96歳の懲役氏も、もともとは子どもです。町田市の保護司さんのような人に出会えていれば、違った人生もあったかもしれません。鈴木さんは元農協職員さんで、今は農業をしながら保護司さんをされてるそうです。
「一人一人をみると、みんな素直で良い子。家庭や環境に問題がある場合が多く、特に悪い交友関係があると、だめになってしまう」
「社会や大人が受け入れ、目が届くようにすれば、もっと犯罪は減らせる」
もう鈴木さんの言葉ぜんぶが瑠壬の心に染みましたね。保護司さんが全員、鈴木さんみたいやったらええのに。瑠壬は弟子入りしたいくらいです。
鈴木さんによると、やっぱり今も昔も窃盗事件が多いそう。クスリ(違法薬物)の犯罪も増えてるようですが、万引きとか普通にやりますからね。
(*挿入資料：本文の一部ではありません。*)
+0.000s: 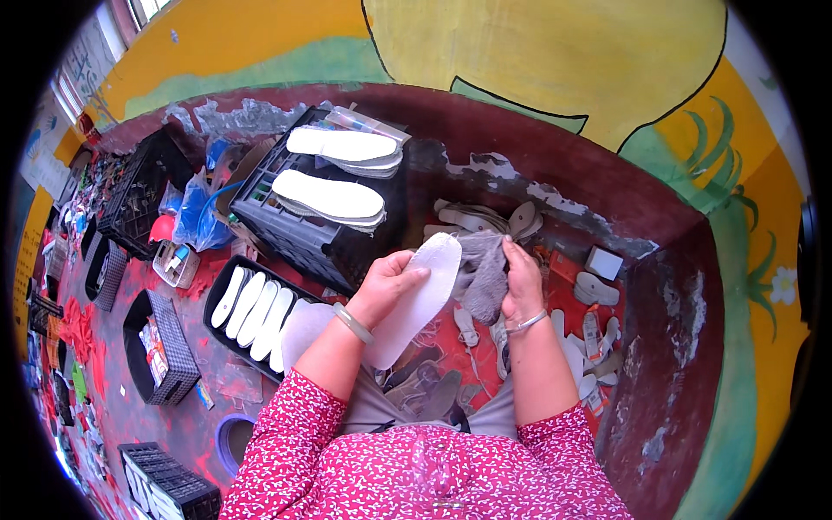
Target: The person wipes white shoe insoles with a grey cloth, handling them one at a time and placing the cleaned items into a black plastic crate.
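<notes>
My left hand (383, 290) pinches a long white insole (431, 282) between thumb and fingers, its rounded end pointing up. My right hand (523, 279) is closed on a fuzzy grey piece of fabric (486, 295), which hangs in soft folds just right of the insole. The two pieces meet or overlap at the insole's upper right edge; whether they are joined I cannot tell. Beside my left wrist, another pale insole-shaped piece (305, 327) shows partly behind the forearm. A black bin (227, 334) to the left holds several white insoles (253, 303) standing in a row.
Two stacks of white insoles (331, 198) lie on an upturned black crate (299, 247) ahead. Loose insoles (485, 217) are heaped along the maroon wall, with more on the red floor covering at right. A checkered basket (179, 364) and a purple-rimmed bucket (227, 438) stand at left.
</notes>
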A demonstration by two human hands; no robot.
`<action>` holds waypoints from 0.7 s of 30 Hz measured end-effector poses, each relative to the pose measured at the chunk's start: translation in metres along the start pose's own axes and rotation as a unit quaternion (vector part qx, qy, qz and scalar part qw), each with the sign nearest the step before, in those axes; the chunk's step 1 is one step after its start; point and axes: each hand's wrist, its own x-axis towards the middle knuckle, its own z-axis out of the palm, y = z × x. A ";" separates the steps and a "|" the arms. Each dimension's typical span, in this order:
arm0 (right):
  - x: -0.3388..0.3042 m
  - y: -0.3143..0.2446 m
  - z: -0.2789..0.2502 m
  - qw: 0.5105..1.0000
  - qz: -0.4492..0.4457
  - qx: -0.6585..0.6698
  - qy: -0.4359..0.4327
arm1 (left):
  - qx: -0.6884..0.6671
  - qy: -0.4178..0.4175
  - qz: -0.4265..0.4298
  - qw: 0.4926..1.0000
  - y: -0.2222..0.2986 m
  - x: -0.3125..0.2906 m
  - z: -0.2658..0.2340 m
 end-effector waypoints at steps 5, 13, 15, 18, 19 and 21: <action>-0.010 0.029 0.013 0.993 0.015 -0.049 -0.106 | 0.068 -0.004 0.031 0.997 -0.024 0.009 -0.003; 0.004 0.060 0.008 0.986 -0.101 -0.132 -0.013 | 0.059 0.039 0.080 0.994 -0.040 0.011 0.005; 0.000 0.057 0.013 0.983 -0.117 -0.142 -0.015 | 0.034 0.051 0.090 0.994 -0.040 0.010 0.009; -0.004 0.058 0.017 0.977 -0.139 -0.159 -0.006 | 0.003 0.074 0.091 0.993 -0.041 0.009 0.010; -0.005 0.060 0.017 0.978 -0.127 -0.165 -0.012 | -0.007 0.081 0.089 0.993 -0.042 0.010 0.010; -0.007 0.070 0.013 0.978 -0.102 -0.178 -0.023 | -0.029 0.099 0.104 0.989 -0.037 0.014 0.005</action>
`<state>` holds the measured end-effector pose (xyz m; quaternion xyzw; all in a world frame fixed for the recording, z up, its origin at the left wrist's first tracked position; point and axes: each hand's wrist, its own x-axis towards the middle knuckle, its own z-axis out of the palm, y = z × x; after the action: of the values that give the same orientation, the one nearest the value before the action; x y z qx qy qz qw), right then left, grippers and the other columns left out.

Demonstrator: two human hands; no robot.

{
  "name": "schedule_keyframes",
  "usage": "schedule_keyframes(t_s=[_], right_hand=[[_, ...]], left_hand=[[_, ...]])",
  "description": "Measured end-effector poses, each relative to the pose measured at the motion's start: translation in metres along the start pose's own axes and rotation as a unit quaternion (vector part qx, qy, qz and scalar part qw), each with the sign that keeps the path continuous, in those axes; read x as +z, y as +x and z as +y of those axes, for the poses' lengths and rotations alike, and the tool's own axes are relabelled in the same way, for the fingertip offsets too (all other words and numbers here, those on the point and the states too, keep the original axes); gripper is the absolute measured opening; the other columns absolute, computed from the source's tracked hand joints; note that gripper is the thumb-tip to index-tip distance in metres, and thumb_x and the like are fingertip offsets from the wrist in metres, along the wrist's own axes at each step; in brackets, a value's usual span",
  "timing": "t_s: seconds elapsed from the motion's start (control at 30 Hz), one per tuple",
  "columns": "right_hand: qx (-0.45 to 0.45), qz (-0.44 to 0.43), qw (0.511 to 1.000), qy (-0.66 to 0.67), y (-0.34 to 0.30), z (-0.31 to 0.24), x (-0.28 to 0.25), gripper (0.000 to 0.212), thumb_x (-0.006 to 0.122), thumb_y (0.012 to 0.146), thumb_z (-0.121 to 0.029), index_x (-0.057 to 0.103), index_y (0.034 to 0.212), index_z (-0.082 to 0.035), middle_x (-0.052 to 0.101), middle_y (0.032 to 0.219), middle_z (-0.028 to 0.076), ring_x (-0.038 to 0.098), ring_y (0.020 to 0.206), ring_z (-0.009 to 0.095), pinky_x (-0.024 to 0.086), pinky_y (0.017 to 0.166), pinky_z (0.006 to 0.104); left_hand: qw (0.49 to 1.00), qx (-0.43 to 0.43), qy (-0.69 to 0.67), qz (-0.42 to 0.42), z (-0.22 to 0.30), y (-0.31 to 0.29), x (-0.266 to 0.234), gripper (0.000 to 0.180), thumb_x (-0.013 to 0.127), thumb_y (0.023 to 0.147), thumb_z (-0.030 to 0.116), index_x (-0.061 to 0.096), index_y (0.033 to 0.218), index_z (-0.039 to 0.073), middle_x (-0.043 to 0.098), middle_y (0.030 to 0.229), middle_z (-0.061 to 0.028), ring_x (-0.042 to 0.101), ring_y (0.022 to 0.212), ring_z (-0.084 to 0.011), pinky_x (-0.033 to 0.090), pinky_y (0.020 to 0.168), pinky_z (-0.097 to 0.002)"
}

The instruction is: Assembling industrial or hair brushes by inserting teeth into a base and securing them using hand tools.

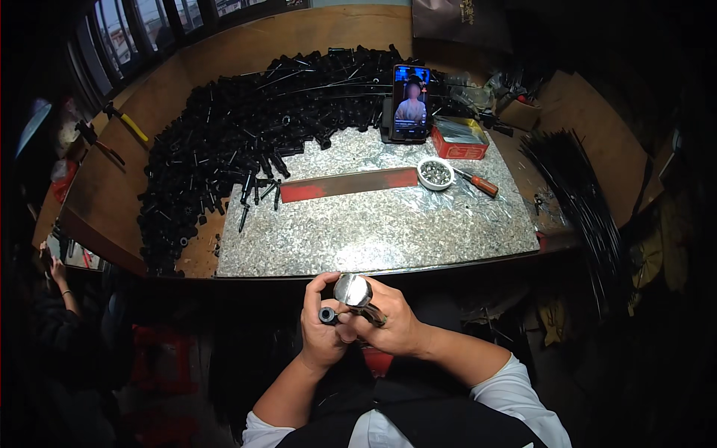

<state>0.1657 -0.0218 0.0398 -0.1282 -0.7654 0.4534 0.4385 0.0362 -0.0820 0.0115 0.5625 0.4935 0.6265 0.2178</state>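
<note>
My two hands are together just in front of the bench's near edge. In my left hand (320, 345), the fingers are wrapped round a black tubular part (327, 316), its round open end facing up. My right hand (396, 321) is closed on a metal tool with a shiny round head (352, 290); its exact kind does not show. The tool's head sits just right of the black part, and the fingers of both hands meet below it. Whether tool and part touch is hidden by the fingers.
On the speckled stone slab (299, 239) lie a red-and-dark bar (347, 185), a white bowl of small metal pieces (435, 173) and an orange-handled screwdriver (482, 184). Black parts (216, 127) are heaped behind and left. A phone (411, 104) stands by a red box (458, 140). Black rods (575, 194) lie right.
</note>
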Motion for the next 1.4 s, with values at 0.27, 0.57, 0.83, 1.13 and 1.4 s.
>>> schedule_keyframes(t_s=[0.27, 0.57, 0.83, 1.13, 1.4], right_hand=[[-0.02, -0.032, 0.999, -0.021, -0.001, -0.006, -0.003, 0.02, 0.061, 0.069, 0.005, 0.057, 0.088, 0.0, 0.055, 0.085, 0.012, 0.058, 0.077, 0.027, 0.048, 0.067, 0.0336], [-0.005, -0.082, 0.994, -0.072, 0.006, -0.002, -0.013, 0.028, 0.075, 0.059, 0.0, 0.058, 0.081, -0.002, 0.058, 0.081, 0.01, 0.058, 0.073, 0.026, 0.047, 0.063, 0.0331], [0.243, -0.125, 0.962, -0.02, 0.011, -0.01, -0.02, 0.036, 0.077, 0.073, -0.018, 0.052, 0.093, 0.0, 0.051, 0.074, 0.005, 0.051, 0.068, 0.014, 0.044, 0.061, 0.0304], [0.033, -0.214, 0.898, -0.384, -0.02, -0.036, -0.072, 0.071, 0.065, 0.059, 0.006, 0.047, 0.128, 0.001, 0.051, 0.077, 0.011, 0.053, 0.059, 0.027, 0.044, 0.054, 0.0346], [0.014, -0.217, 0.861, -0.46, -0.027, -0.034, -0.069, 0.075, 0.064, 0.06, 0.007, 0.044, 0.132, 0.0, 0.046, 0.071, 0.01, 0.051, 0.056, 0.026, 0.042, 0.048, 0.0354]], left_hand=[[0.988, -0.058, -0.133, -0.06, -0.006, -0.005, -0.004, 0.081, 0.075, 0.076, 0.04, 0.031, 0.128, -0.005, 0.064, 0.071, -0.0076, 0.061, 0.065, -0.0115, 0.047, 0.06, -0.0232], [0.985, -0.137, -0.087, -0.06, -0.012, -0.011, -0.004, 0.085, 0.085, 0.065, 0.024, 0.034, 0.128, -0.002, 0.064, 0.077, -0.0053, 0.061, 0.069, -0.014, 0.049, 0.066, -0.0262], [0.979, -0.119, -0.153, -0.07, -0.012, 0.0, -0.016, 0.105, 0.085, 0.051, 0.05, 0.034, 0.129, 0.001, 0.041, 0.055, 0.006, 0.037, 0.051, -0.0017, 0.026, 0.049, -0.0176], [0.971, -0.181, -0.156, -0.024, -0.011, 0.006, -0.028, 0.106, 0.083, 0.042, 0.052, 0.038, 0.124, 0.001, 0.037, 0.058, 0.0089, 0.036, 0.054, -0.0003, 0.025, 0.053, -0.0167], [0.983, -0.136, -0.089, -0.084, -0.009, 0.012, -0.011, 0.091, 0.09, 0.046, 0.038, 0.046, 0.116, 0.001, 0.042, 0.061, 0.0093, 0.037, 0.061, 0.0014, 0.031, 0.058, -0.0143]])
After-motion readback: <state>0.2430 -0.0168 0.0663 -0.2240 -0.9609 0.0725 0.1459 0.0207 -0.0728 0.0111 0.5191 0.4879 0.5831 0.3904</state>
保護観察中に再逮捕される子もいてて、獄中(なか)からおわびの手紙が来たり、カノジョができた、とかのうれしい報告もあるそうです。
もうほんと尊いお仕事ですね、保護司さん。
「留置所で気づいてももう遅いよ」ラッパー・SILENT KILLA JOINTさんのツイートに思うこと
少年犯罪については、ムショ経験のあるラッパー・SILENT KILLA JOINTさんのツイートが話題でしたね。
「闇バイトはやめとけ 銀座強盗を成人の初犯で逮捕された場合にこれから待ってるのは 取調べ 裁判 刑務官から罵声を浴びせられ 狭い部屋で集団生活が始まり 部屋の中は縦社会で 殴りかかれば出所が伸び 6年前後の懲役を終えシャバ 親からの絶縁 賠償責任 手元に残る金なんてない 君らは捨て駒なんや」
「死に物狂いで犯罪を犯すなら 夢を掴む努力を何故しない サッカー選手になれなくてももっと身近に夢があるはず 家族を幸せにする 友達を幸せにする 彼女を幸せにする 大切な人の幸せな顔を見て幸せになれない人間はいないって 留置所で気づいてももう遅いよ」
保護司の鈴木さんみたいな人はともかく、えらそうなオッサンに説教されるより、ラップは説得力あると思いました。
同じツイートで、「拡声器を耳に当てられて、『お前は犯罪者やからな普通に過ごせると思うなよ』と怒鳴られてる人を大阪刑務所で見ました」とも書いてました。
鼓膜が破れない限り、痕に残らない暴行として、男子刑務所ではありがちです。顔にオシッコやツバをかけたりするのと同じ。そんなんで更生しようと思えるわけがないです。
「悪ガキの更生なんかムリー」とかゆうてる人は、明日は被害者かもしれませんよ。